- [Information shown]
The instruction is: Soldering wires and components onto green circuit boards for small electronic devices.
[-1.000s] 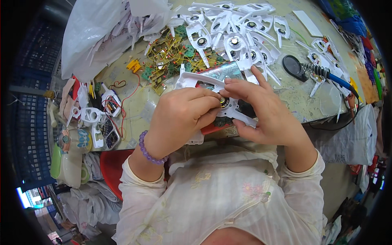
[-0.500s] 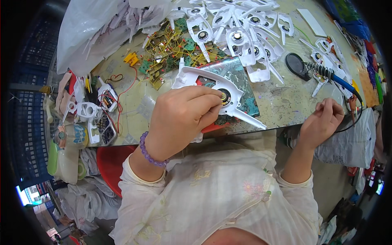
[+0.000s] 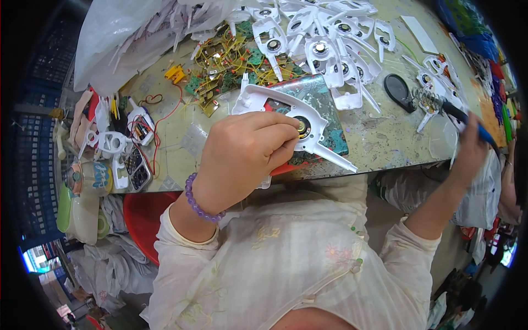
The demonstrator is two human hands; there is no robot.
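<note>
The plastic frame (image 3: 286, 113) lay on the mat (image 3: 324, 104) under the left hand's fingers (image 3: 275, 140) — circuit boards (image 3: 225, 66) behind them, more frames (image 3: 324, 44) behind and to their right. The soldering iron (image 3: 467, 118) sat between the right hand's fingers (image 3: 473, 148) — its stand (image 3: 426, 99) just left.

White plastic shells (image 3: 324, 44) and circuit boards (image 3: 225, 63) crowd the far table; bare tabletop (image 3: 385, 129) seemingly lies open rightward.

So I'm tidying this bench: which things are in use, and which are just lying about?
In use:
left hand
white plastic frame
right hand
blue-handled tool

Lying about:
pile of white frames
circuit boards
plastic bag
</note>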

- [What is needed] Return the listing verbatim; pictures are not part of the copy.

- [Answer space]
The instruction is: Soldering wires and components onto green circuit boards for small electronic devices.
[-1.000s] 
[-0.500s] 
[+0.000s] 
The demonstrator is two human hands; there is no robot.
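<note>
The plastic frame (image 3: 286, 113) lay on the mat (image 3: 324, 104) under the left hand's fingers (image 3: 275, 140) — circuit boards (image 3: 225, 66) behind them, more frames (image 3: 324, 44) behind and to their right. The soldering iron (image 3: 467, 118) sat between the right hand's fingers (image 3: 473, 148) — its stand (image 3: 426, 99) just left.

White plastic shells (image 3: 324, 44) and circuit boards (image 3: 225, 63) crowd the far table; bare tabletop (image 3: 385, 129) seemingly lies open rightward.

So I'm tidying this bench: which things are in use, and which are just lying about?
In use:
left hand
white plastic frame
right hand
blue-handled tool

Lying about:
pile of white frames
circuit boards
plastic bag
</note>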

That concludes the answer to the exercise.